### PROBLEM DETAILS:
Identify every line in the records below that contains the word "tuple", and reproduce each one.

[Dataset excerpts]
--------

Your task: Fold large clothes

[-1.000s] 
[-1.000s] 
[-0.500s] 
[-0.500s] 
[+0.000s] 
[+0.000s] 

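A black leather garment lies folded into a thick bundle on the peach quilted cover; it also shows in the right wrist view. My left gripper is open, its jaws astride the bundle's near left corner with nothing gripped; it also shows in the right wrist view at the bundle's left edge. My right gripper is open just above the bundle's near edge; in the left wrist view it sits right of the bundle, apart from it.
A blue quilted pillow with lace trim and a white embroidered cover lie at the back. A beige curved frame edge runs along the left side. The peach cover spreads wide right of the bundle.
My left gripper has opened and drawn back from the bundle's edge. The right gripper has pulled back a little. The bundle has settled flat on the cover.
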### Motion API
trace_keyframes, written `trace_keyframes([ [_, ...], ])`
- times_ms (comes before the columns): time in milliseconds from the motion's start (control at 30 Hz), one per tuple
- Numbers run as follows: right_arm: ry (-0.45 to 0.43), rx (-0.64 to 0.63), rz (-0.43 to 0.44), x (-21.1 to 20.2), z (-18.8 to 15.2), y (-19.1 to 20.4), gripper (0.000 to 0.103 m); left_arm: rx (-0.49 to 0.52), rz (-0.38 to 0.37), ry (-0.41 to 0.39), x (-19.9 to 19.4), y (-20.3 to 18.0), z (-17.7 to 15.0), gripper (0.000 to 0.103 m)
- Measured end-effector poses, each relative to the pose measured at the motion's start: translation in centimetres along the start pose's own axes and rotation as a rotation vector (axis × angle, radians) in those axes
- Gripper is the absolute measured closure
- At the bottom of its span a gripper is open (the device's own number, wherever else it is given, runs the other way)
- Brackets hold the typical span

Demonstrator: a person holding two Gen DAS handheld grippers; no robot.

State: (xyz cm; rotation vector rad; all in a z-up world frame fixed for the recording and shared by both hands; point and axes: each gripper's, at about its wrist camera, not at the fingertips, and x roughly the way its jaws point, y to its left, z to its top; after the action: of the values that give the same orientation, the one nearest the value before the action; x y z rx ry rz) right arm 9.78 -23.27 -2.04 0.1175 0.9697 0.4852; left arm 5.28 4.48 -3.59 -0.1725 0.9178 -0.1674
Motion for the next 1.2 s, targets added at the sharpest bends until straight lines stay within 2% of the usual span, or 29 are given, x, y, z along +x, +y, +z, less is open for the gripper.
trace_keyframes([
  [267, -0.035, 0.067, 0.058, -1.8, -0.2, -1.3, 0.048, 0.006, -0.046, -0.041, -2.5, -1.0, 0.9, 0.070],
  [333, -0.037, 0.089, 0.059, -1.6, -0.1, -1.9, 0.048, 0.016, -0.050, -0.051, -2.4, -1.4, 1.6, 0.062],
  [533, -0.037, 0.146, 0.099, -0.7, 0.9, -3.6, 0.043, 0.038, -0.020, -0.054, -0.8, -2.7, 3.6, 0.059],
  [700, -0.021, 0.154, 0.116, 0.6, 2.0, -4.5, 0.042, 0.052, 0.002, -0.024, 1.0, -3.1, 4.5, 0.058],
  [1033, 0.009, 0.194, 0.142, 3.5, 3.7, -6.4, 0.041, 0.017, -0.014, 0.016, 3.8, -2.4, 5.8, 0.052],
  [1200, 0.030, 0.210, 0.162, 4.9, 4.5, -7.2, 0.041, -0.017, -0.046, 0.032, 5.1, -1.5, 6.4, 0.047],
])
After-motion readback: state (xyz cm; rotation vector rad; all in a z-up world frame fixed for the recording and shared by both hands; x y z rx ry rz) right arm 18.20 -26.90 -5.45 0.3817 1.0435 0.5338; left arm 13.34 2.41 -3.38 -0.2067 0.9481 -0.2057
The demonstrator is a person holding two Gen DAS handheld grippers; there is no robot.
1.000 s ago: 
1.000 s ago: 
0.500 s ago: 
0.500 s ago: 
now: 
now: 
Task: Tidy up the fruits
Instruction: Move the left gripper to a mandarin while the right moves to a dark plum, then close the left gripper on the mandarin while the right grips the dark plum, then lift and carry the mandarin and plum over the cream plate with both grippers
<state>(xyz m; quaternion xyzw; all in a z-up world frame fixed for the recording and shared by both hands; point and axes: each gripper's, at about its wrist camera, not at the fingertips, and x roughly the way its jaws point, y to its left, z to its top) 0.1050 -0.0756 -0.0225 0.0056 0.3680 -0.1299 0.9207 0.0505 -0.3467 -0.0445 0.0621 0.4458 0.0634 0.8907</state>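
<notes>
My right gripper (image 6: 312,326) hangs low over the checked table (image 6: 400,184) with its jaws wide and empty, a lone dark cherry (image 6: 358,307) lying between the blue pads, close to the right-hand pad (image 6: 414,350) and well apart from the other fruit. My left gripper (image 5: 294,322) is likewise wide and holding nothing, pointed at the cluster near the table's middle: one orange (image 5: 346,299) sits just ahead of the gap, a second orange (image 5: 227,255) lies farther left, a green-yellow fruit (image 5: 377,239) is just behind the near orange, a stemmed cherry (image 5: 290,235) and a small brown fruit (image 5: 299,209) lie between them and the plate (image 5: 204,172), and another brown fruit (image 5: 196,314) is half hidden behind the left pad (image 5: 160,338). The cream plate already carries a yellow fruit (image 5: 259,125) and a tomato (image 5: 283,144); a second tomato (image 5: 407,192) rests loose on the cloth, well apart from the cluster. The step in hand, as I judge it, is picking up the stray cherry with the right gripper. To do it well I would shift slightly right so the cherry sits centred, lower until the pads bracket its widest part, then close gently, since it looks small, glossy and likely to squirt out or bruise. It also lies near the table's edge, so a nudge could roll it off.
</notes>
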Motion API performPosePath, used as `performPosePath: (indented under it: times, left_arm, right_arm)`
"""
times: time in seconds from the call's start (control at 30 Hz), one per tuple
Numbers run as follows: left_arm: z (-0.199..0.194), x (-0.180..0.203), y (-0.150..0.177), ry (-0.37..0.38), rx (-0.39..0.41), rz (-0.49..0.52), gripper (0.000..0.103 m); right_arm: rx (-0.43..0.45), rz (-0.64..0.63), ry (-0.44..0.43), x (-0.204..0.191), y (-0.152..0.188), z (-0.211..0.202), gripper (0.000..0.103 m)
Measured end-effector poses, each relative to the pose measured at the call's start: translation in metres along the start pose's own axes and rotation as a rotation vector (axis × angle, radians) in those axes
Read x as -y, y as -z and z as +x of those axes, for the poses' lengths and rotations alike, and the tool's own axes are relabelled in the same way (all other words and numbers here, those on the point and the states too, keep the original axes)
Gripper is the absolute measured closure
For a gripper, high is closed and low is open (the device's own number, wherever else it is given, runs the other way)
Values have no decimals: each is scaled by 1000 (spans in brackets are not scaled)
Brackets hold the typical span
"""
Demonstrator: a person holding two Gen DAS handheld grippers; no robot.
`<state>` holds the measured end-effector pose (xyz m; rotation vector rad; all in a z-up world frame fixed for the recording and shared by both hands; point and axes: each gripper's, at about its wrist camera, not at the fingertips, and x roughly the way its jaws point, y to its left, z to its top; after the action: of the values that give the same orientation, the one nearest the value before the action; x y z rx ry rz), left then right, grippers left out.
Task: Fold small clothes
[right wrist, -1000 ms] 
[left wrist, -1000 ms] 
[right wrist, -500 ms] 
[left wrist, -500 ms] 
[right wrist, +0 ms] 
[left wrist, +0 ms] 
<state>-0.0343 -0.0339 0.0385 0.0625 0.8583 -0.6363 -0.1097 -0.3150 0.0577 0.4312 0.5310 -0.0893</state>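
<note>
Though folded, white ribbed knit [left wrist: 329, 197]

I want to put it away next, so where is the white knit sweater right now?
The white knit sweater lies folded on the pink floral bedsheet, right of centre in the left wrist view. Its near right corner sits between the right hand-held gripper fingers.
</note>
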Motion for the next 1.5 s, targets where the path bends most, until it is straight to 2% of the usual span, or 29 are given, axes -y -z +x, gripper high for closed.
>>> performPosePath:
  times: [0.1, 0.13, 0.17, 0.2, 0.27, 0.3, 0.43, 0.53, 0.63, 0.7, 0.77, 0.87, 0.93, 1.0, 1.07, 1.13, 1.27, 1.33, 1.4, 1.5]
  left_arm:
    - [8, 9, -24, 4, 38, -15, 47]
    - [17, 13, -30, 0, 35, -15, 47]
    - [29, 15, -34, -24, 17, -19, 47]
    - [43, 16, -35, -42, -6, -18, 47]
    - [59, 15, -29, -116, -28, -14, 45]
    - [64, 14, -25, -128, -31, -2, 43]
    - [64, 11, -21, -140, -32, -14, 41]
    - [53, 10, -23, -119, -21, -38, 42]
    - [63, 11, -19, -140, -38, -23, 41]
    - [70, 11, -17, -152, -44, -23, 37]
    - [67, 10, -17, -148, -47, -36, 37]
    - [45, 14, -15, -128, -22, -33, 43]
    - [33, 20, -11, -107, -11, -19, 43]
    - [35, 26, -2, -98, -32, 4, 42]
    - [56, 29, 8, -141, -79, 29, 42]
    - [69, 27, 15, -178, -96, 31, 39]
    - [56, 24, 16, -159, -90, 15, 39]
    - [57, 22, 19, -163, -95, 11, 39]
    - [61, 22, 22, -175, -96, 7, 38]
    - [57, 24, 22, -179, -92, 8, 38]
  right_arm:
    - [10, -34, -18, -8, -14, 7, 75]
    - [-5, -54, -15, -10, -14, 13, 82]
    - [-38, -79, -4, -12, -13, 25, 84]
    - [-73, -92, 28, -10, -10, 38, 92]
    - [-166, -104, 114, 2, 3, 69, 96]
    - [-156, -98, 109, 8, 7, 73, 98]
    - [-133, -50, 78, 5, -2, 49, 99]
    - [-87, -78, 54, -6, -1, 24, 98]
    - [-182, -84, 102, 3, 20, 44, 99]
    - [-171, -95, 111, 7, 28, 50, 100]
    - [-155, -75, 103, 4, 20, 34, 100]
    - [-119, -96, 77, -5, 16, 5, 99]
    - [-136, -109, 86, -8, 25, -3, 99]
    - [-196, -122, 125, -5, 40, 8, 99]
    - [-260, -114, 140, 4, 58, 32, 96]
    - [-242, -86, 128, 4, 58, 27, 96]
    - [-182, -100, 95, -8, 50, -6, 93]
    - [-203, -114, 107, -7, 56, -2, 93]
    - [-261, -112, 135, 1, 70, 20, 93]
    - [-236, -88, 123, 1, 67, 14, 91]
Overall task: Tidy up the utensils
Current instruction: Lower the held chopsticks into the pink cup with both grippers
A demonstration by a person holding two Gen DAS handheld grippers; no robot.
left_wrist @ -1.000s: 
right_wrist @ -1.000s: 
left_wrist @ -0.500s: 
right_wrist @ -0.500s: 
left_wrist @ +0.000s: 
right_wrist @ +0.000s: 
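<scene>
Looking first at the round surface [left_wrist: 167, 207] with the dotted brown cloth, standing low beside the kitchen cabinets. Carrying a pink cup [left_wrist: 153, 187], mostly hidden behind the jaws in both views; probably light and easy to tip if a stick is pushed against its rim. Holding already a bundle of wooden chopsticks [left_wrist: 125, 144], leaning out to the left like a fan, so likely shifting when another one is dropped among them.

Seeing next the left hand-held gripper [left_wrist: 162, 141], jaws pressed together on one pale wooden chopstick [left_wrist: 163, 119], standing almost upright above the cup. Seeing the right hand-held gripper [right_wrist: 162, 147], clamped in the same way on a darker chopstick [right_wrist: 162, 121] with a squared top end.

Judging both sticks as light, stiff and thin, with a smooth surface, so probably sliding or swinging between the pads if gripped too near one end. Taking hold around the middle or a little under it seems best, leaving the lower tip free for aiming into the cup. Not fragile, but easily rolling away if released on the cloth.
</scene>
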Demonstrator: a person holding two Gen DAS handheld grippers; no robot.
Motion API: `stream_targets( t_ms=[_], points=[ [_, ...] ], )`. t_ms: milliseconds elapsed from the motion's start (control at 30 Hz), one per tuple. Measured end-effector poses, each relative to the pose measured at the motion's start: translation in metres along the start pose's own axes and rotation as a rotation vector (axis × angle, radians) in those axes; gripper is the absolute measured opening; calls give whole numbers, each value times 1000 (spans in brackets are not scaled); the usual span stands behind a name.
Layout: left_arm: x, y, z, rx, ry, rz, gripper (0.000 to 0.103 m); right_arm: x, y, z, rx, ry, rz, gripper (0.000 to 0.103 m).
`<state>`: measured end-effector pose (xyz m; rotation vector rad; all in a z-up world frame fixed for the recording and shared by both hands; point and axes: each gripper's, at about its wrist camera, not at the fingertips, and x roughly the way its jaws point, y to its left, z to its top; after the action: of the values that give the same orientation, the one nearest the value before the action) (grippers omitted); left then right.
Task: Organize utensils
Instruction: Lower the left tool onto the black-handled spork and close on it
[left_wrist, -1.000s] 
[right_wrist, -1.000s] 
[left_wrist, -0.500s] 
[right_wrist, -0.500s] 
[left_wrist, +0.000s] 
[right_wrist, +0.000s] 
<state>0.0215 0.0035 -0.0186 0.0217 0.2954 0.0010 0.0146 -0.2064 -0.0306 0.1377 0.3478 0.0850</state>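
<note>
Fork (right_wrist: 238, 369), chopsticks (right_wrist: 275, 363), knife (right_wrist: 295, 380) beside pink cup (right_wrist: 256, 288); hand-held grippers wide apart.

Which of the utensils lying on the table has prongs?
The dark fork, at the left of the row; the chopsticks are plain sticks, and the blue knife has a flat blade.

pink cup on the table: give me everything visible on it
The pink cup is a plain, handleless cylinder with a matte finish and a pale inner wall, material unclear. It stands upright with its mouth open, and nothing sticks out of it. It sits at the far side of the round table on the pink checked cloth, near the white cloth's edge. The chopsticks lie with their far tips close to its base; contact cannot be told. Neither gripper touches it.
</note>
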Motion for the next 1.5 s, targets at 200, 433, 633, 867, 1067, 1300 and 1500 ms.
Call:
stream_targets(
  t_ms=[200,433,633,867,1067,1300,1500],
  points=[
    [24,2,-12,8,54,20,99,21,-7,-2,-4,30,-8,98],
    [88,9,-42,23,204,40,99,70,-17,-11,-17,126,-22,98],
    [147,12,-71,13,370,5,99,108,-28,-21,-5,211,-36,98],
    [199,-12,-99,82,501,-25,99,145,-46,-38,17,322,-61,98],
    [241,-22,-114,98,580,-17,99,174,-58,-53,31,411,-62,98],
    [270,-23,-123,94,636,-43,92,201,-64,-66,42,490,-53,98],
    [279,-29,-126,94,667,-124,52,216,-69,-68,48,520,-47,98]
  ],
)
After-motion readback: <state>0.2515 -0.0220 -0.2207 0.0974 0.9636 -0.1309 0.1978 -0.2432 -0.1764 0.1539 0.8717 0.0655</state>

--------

### OUTPUT BELOW:
- times_ms (comes before the columns): time in milliseconds from the motion's start (control at 30 Hz), one per tuple
times: time in seconds from the call's start (control at 30 Hz), one per tuple
Motion API: `stream_targets( t_ms=[_], points=[ [_, ...] ], )`. t_ms: milliseconds elapsed from the motion's start (control at 30 Hz), one per tuple. Measured end-effector poses, each relative to the pose measured at the motion's start: translation in metres along the start pose's own axes and rotation as a rotation vector (axis × angle, radians) in those axes; gripper is the absolute measured opening; calls give whole numbers, each value times 1000 (spans in brackets are not scaled); the usual span stands behind a name.

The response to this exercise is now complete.